As to the main topic, I had difficulties with windows update not working in Win 7 when I wanted to upgrade to win 10 this past summer. I had to remove all cached updates, then download a patch for windows update manually to get the update working again. As far as if you want to do that or not, or distrust MS, I don't really care about that.
Timely semi-necro of the topic. Got Win7 installed on the new NUC but it won't install updates. Set to manual, I start the search, and nada. Left it running for over 24 hours - still nada. Meanwhile, 2 other PCs on the same connection are finding updates.

Gonna take a look at all of the suggestions this weekend and see if I can get that working. Thanks for the tips.
Most solutions I have ever tested have already been mentioned but here are som more: Twice I just gave up and reinstalled Windows after which it worked. Sometimes Windows wants a cold boot insteasd of a normal restart to get those updates working.

I am not impressed with Windows updater that can take several days to update a fresh install of Windows needing lots and lots of reboots and new searches for updates and whipping and screaming and... you get it. Then when I change or upgrade distro on my Linux computer, the updating takes less than 15mins and needs a single restart OR EVEN NONE depending a bit on what is new. Microsoft sure is way behind in this.
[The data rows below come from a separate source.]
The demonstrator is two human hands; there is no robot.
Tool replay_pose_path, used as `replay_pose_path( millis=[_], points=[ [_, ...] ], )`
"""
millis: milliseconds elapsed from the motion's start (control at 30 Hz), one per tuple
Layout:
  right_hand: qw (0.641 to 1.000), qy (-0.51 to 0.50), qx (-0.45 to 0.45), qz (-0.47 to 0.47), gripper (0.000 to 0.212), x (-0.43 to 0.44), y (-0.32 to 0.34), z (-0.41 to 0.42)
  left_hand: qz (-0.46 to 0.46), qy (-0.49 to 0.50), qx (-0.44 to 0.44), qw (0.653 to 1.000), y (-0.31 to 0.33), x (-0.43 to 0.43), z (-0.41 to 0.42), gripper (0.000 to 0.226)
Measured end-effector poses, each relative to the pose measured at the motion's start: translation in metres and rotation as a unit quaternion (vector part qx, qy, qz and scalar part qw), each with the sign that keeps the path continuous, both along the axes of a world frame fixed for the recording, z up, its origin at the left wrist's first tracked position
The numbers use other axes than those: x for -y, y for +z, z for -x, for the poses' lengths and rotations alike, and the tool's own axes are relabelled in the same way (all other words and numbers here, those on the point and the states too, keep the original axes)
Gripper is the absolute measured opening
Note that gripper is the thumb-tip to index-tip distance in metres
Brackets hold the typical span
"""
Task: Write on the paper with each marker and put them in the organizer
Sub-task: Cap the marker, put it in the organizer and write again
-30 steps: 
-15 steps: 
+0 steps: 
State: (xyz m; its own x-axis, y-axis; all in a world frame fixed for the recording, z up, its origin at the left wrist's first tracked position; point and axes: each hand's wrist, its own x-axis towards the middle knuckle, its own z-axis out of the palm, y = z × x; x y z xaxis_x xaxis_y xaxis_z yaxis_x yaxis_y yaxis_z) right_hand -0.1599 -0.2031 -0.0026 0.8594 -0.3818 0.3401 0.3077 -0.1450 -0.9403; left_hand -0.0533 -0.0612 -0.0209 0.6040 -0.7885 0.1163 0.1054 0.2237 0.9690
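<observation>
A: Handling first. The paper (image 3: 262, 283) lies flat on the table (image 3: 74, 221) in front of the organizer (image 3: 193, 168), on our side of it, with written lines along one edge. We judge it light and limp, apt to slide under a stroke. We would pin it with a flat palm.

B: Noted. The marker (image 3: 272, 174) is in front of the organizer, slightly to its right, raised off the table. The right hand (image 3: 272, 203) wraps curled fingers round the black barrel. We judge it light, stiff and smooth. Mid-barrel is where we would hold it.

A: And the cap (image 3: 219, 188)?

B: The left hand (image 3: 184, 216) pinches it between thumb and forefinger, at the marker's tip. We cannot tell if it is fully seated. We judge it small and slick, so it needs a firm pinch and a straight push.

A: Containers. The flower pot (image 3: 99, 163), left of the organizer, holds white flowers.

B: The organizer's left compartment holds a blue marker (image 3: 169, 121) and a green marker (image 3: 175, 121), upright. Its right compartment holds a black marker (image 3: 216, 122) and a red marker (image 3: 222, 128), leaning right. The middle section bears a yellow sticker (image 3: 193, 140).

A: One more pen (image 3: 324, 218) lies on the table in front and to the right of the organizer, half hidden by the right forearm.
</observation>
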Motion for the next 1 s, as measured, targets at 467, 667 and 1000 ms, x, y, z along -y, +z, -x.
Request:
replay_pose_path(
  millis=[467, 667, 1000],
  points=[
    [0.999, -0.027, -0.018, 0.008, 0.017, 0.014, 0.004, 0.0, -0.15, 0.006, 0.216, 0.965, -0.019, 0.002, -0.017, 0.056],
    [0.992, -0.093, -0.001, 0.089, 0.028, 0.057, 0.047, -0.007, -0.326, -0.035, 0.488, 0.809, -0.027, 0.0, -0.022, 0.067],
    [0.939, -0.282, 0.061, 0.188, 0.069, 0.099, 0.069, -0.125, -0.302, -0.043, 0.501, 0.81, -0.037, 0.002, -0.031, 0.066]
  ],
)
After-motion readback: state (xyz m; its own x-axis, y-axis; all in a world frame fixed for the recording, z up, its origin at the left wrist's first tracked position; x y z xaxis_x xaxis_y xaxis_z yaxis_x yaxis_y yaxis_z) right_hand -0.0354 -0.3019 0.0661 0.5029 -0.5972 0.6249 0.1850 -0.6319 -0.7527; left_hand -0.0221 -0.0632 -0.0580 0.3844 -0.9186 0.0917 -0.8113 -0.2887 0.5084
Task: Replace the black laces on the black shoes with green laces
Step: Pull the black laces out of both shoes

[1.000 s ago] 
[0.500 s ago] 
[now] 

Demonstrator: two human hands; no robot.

Dear game developers, please do not use DirectX nor .net or other MS only stuff.
Interestingly, checking today took only seconds. Used to take 20 min to 1h when the month's security patches popped up.
Had disabled auto checking as well yesterday, considering that things were set to change today with the single update bundle and didn't trust it not force auto updating Windows Update too or who knows what else when it'd check, but saw a few posts that didn't report something like that, so dared a manual check and it was almost instant. Didn't install the bundle yet though, though it claims to only include this month's security updates (also available separately in the security-only bundle, which you have to download and install manually if you want just that) and the September non-security bundle, no new non-security stuff. But trusting MS again after all this mess since the Win 10 push started isn't going to happen, so wait and see...
How do I know which patch I need to get?
Both my computer and my dad's computer had this problem. You can see because an entire core/thread of CPU is constantly being used in task manager.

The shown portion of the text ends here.